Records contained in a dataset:

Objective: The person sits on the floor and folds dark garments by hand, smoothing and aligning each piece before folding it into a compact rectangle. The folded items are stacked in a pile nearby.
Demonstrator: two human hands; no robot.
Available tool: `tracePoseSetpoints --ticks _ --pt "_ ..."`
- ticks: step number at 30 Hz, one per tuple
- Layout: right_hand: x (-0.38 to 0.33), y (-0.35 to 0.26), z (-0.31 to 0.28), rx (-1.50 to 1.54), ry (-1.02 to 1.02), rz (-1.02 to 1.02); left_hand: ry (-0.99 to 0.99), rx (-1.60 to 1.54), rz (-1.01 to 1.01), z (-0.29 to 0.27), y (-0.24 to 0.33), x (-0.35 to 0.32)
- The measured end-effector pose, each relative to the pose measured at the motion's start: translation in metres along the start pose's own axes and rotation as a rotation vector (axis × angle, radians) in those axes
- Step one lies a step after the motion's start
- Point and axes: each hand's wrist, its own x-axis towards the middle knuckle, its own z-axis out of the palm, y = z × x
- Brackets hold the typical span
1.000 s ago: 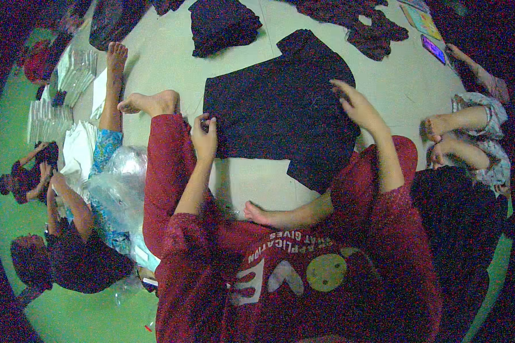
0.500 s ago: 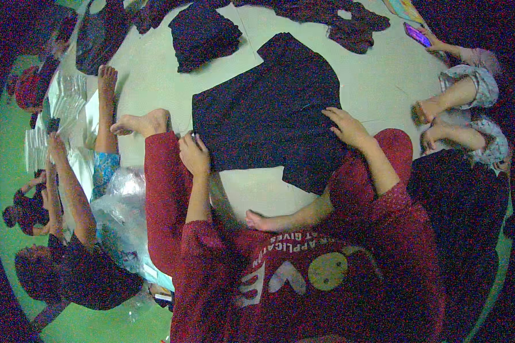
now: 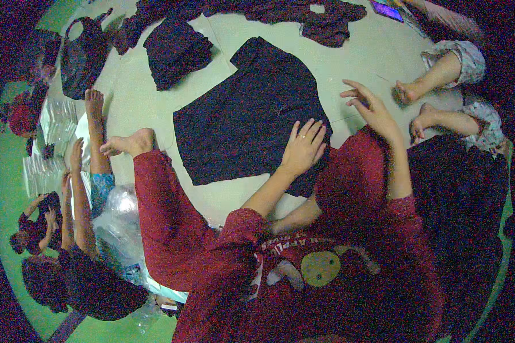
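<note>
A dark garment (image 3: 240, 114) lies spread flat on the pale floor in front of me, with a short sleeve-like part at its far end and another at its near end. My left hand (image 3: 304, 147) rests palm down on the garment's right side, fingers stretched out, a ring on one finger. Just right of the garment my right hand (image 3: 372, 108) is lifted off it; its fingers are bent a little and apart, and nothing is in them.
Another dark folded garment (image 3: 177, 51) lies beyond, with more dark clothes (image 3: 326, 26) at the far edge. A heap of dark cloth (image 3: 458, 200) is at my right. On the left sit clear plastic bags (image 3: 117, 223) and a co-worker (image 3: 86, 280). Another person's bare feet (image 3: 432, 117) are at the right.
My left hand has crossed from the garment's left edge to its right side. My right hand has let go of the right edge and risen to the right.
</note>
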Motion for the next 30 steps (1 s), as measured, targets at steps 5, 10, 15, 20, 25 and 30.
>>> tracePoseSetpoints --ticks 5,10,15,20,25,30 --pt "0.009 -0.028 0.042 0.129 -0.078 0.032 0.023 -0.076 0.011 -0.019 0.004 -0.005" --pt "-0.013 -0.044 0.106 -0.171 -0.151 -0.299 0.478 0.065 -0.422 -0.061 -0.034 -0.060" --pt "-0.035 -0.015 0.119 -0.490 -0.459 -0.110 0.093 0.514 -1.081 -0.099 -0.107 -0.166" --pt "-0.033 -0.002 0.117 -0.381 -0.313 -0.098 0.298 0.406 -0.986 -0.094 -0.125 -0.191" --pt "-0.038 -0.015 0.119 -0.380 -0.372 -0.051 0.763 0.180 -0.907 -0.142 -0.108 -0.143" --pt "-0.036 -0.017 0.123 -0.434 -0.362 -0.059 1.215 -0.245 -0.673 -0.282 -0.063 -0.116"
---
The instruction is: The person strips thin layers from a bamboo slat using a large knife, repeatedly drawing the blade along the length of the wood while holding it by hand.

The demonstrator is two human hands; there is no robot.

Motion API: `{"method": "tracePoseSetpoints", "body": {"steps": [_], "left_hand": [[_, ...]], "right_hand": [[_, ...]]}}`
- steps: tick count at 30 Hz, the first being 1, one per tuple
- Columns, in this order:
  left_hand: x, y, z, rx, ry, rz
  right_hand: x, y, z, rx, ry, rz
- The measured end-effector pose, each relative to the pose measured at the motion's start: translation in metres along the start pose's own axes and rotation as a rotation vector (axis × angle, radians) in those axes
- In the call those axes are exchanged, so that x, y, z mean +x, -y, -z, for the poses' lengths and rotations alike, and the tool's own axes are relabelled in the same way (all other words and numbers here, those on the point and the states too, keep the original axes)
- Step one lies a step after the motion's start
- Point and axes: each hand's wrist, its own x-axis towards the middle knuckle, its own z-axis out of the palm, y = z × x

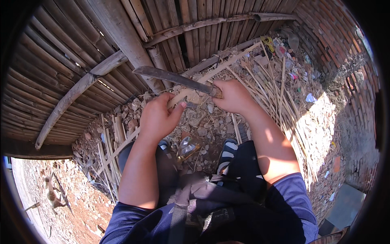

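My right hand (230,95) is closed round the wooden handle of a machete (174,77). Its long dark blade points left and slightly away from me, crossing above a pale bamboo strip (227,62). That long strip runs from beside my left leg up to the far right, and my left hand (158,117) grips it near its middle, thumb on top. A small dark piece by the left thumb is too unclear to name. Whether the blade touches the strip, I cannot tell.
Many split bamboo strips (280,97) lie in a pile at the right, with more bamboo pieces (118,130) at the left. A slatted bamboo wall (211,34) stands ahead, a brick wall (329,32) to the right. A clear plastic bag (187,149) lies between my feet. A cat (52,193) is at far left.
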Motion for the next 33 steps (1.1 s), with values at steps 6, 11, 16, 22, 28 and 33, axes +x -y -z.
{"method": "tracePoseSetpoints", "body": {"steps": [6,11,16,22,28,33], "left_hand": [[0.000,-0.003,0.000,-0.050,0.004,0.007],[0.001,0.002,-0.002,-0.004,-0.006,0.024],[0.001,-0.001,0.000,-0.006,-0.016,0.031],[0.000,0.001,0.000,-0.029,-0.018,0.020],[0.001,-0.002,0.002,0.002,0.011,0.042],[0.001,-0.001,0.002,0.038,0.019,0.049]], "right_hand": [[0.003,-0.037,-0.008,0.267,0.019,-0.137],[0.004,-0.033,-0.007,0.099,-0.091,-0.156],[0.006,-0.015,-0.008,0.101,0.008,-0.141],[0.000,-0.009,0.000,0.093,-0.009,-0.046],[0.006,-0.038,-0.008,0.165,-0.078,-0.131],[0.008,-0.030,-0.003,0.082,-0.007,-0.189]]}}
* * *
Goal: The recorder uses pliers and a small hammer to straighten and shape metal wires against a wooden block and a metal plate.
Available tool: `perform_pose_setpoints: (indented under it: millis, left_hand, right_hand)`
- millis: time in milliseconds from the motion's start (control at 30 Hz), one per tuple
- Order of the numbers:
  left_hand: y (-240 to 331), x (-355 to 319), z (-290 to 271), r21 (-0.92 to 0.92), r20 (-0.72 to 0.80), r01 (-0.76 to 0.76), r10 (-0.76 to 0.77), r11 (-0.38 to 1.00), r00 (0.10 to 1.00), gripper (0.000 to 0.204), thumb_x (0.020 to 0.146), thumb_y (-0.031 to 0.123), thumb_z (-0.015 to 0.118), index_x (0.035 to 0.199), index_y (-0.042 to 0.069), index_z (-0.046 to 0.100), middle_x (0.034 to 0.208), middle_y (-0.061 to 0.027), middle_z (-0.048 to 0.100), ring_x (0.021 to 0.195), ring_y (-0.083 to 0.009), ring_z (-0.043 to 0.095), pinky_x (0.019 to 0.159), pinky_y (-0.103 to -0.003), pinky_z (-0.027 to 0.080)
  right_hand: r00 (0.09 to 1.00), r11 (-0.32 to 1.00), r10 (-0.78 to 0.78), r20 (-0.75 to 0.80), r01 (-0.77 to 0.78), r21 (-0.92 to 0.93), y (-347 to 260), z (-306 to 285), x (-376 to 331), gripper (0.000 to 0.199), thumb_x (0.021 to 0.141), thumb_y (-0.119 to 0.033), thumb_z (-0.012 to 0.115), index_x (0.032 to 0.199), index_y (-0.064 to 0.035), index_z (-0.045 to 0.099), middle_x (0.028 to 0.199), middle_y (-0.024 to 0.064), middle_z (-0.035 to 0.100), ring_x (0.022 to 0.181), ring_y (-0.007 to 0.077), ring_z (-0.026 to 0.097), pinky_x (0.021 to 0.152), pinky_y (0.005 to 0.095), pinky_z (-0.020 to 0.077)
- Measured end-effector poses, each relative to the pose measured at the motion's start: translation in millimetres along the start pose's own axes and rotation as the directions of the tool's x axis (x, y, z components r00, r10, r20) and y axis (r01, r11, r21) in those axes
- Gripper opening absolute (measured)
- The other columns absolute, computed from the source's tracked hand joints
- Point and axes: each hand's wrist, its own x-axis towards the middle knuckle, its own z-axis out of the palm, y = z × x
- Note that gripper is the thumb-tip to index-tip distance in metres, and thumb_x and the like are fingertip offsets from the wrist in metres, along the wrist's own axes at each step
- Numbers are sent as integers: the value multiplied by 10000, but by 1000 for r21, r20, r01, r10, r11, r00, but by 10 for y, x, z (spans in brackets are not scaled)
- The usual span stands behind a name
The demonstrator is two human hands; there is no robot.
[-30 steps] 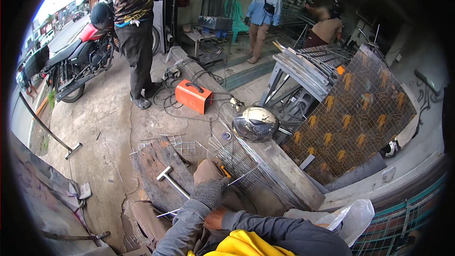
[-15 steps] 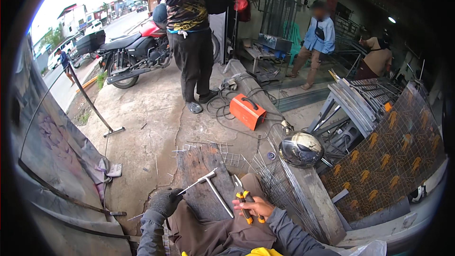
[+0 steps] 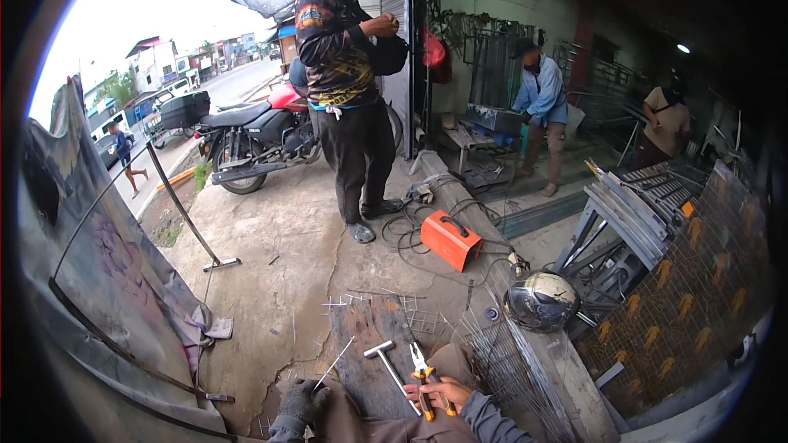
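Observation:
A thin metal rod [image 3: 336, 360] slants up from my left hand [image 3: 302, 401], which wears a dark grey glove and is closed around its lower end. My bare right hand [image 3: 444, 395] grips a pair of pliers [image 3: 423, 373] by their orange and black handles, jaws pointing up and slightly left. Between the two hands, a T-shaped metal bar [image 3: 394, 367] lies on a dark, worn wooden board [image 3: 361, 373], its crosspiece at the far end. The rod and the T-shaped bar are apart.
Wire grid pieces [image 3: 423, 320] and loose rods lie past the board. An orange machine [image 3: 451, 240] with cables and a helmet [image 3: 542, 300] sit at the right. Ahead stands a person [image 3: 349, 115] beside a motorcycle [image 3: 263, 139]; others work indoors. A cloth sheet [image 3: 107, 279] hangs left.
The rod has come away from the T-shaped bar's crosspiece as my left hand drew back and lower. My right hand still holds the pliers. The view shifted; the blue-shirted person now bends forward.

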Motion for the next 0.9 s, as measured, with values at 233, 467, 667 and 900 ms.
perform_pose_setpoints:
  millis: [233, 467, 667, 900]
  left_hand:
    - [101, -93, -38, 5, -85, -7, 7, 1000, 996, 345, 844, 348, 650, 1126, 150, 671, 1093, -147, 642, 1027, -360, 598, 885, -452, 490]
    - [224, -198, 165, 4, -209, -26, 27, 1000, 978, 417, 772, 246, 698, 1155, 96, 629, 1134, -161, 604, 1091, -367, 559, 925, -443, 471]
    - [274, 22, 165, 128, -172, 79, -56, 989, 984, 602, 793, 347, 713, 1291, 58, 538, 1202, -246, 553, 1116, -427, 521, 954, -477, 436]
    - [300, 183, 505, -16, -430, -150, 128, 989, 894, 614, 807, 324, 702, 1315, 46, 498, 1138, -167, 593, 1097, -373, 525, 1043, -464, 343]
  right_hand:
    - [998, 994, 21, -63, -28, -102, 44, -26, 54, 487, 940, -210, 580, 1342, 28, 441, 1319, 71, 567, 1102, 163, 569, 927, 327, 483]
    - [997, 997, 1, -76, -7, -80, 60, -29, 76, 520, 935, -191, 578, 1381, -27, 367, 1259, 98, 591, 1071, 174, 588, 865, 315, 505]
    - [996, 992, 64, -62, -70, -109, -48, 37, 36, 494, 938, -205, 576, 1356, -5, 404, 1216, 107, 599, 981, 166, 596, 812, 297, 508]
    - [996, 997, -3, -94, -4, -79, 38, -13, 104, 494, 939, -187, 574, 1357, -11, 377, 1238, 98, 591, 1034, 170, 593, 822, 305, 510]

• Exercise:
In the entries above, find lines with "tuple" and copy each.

• Solved problem:
- ticks: step number at 30 Hz, one per tuple
- steps: tick count at 30 Hz, the first being 1, one per tuple
- millis: time in milliseconds from the motion's start (control at 30 Hz), one per tuple

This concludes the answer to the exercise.